Problem details >> Whatever the records hold, copy it exactly and completely.

(Material for this task begins)

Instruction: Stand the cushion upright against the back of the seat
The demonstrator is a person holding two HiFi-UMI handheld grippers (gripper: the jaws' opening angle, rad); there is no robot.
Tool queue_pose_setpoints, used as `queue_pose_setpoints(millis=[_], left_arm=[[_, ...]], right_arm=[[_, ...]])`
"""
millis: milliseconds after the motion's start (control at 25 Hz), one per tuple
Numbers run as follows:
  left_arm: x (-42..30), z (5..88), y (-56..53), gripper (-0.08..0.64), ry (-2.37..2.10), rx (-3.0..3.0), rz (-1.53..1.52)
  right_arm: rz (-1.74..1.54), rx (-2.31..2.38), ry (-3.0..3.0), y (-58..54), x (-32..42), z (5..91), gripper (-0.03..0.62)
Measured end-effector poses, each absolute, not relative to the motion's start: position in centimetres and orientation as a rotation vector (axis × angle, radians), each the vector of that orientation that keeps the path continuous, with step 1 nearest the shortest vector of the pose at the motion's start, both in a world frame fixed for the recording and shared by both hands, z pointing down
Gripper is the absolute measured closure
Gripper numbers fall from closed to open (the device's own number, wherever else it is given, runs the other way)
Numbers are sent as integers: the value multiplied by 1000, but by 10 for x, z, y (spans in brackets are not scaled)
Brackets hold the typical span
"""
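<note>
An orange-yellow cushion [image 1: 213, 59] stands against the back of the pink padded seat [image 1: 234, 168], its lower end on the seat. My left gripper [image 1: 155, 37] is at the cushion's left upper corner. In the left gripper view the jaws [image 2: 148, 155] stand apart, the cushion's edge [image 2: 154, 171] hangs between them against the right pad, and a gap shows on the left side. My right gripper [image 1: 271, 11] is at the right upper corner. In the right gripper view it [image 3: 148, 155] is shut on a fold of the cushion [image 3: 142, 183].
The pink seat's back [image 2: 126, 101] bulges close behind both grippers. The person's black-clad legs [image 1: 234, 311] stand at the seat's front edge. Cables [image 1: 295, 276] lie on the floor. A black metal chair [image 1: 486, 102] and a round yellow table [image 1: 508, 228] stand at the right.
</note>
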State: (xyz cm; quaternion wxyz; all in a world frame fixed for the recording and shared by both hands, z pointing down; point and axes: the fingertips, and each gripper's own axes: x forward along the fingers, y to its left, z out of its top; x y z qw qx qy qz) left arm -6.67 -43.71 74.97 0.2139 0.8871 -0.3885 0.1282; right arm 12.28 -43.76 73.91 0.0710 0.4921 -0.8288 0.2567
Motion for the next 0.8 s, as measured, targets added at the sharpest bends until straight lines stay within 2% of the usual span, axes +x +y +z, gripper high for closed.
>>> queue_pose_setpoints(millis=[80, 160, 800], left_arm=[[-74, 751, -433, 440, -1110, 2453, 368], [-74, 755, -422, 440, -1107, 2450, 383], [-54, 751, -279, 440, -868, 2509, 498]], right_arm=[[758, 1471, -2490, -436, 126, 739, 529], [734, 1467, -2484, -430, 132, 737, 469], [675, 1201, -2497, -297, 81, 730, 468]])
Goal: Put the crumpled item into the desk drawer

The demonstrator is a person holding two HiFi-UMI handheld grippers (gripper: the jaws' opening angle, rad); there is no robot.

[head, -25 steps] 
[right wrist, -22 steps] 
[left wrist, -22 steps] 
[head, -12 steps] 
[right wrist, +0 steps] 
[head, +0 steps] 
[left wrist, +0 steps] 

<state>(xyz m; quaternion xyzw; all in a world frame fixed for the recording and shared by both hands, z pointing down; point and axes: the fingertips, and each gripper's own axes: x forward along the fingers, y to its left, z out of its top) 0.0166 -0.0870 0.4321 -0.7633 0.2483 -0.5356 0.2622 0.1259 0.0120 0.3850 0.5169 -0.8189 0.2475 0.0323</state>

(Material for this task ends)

Answer to this problem >>
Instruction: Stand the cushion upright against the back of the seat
The demonstrator is a person holding two HiFi-UMI handheld grippers (gripper: the jaws' opening angle, rad); there is no robot.
Tool queue_pose_setpoints, used as `queue_pose_setpoints(millis=[_], left_arm=[[_, ...]], right_arm=[[_, ...]])`
"""
millis: milliseconds after the motion's start (control at 25 Hz), one per tuple
Numbers run as follows:
  left_arm: x (-42..30), z (5..88), y (-56..53), gripper (-0.08..0.64), ry (-2.37..2.10), rx (-3.0..3.0), rz (-1.53..1.52)
  right_arm: rz (-1.74..1.54), rx (-2.31..2.38), ry (-3.0..3.0), y (-58..54), x (-32..42), z (5..91), gripper (-0.03..0.62)
Measured end-effector poses, each absolute, not relative to the motion's start: position in centimetres and orientation as a rotation vector (axis × angle, radians), each the vector of that orientation that keeps the path continuous, with step 1 nearest the shortest vector of the pose at the motion's start, both in a world frame fixed for the recording and shared by both hands, z pointing down
Gripper is the absolute measured closure
Gripper numbers fall from closed to open (the device's own number, wherever else it is given, runs the other way)
Numbers are sent as integers: the value multiplied by 1000, but by 10 for x, z, y (spans in brackets are not scaled)
Brackets hold the typical span
"""
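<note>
An orange-yellow cushion [image 1: 213, 59] stands against the back of the pink padded seat [image 1: 234, 168], its lower end on the seat. My left gripper [image 1: 155, 37] is at the cushion's left upper corner. In the left gripper view the jaws [image 2: 148, 155] stand apart, the cushion's edge [image 2: 154, 171] hangs between them against the right pad, and a gap shows on the left side. My right gripper [image 1: 271, 11] is at the right upper corner. In the right gripper view it [image 3: 148, 155] is shut on a fold of the cushion [image 3: 142, 183].
The pink seat's back [image 2: 126, 101] bulges close behind both grippers. The person's black-clad legs [image 1: 234, 311] stand at the seat's front edge. Cables [image 1: 295, 276] lie on the floor. A black metal chair [image 1: 486, 102] and a round yellow table [image 1: 508, 228] stand at the right.
</note>
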State: (xyz cm; quaternion wxyz; all in a world frame fixed for the recording and shared by both hands, z pointing down; point and axes: the fingertips, and each gripper's own axes: x forward along the fingers, y to its left, z out of its top; x y z qw qx qy qz) left arm -6.67 -43.71 74.97 0.2139 0.8871 -0.3885 0.1282; right arm 12.28 -43.76 73.91 0.0710 0.4921 -0.8288 0.2567
Motion for the next 0.8 s, as measured, targets added at the sharpest bends until straight lines stay within 2% of the usual span, axes +x +y +z, gripper high for closed.
>>> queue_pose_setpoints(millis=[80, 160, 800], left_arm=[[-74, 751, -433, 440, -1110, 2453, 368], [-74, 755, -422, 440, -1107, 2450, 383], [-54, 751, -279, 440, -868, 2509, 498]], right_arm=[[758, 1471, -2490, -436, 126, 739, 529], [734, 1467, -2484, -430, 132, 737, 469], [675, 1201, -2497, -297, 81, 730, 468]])
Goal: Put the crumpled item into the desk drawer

The demonstrator is a person holding two HiFi-UMI handheld grippers (gripper: the jaws' opening angle, rad); there is no robot.

[head, -25 steps] 
[right wrist, -22 steps] 
[left wrist, -22 steps] 
[head, -12 steps] 
[right wrist, +0 steps] 
[head, +0 steps] 
[left wrist, +0 steps] 

<state>(xyz m; quaternion xyzw; all in a world frame fixed for the recording and shared by both hands, z pointing down; point and axes: the fingertips, and each gripper's own axes: x forward along the fingers, y to its left, z out of its top) 0.0166 -0.0870 0.4321 -0.7633 0.2483 -0.5356 0.2622 0.1259 0.0120 0.3850 0.5169 -0.8189 0.2475 0.0323</state>

The answer given above is the complete response.